» **Exercise prompt**
What is needed is an exact printout of all the data.
──────── Data excerpt ────────
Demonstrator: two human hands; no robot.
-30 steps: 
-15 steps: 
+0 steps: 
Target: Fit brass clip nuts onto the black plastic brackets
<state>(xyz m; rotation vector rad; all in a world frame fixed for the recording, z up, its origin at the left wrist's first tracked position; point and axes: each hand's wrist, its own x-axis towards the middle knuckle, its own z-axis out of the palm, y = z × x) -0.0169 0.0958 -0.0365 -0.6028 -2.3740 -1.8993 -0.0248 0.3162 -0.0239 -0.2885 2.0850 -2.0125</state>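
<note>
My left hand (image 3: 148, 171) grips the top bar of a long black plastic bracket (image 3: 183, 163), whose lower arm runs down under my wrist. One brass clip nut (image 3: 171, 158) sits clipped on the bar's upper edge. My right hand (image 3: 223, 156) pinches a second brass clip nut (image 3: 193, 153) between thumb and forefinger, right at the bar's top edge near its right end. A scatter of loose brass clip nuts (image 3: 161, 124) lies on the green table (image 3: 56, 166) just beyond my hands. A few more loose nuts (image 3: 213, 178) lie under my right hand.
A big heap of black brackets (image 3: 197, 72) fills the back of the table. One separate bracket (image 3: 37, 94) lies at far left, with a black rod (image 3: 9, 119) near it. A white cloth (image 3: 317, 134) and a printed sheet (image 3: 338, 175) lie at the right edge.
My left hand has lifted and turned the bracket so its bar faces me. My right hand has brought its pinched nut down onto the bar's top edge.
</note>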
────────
» **Answer to the problem**
Demonstrator: two human hands; no robot.
-30 steps: 
-15 steps: 
+0 steps: 
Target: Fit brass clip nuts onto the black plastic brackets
<state>(xyz m; rotation vector rad; all in a world frame fixed for the recording, z up, its origin at the left wrist's first tracked position; point and axes: each hand's wrist, its own x-axis towards the middle knuckle, its own z-axis out of the palm, y = z × x) -0.0169 0.0958 -0.0365 -0.6028 -2.3740 -1.8993 -0.0248 0.3162 -0.0239 -0.2885 2.0850 -2.0125</state>
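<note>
My left hand (image 3: 148, 171) grips the top bar of a long black plastic bracket (image 3: 183, 163), whose lower arm runs down under my wrist. One brass clip nut (image 3: 171, 158) sits clipped on the bar's upper edge. My right hand (image 3: 223, 156) pinches a second brass clip nut (image 3: 193, 153) between thumb and forefinger, right at the bar's top edge near its right end. A scatter of loose brass clip nuts (image 3: 161, 124) lies on the green table (image 3: 56, 166) just beyond my hands. A few more loose nuts (image 3: 213, 178) lie under my right hand.
A big heap of black brackets (image 3: 197, 72) fills the back of the table. One separate bracket (image 3: 37, 94) lies at far left, with a black rod (image 3: 9, 119) near it. A white cloth (image 3: 317, 134) and a printed sheet (image 3: 338, 175) lie at the right edge.
My left hand has lifted and turned the bracket so its bar faces me. My right hand has brought its pinched nut down onto the bar's top edge.
</note>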

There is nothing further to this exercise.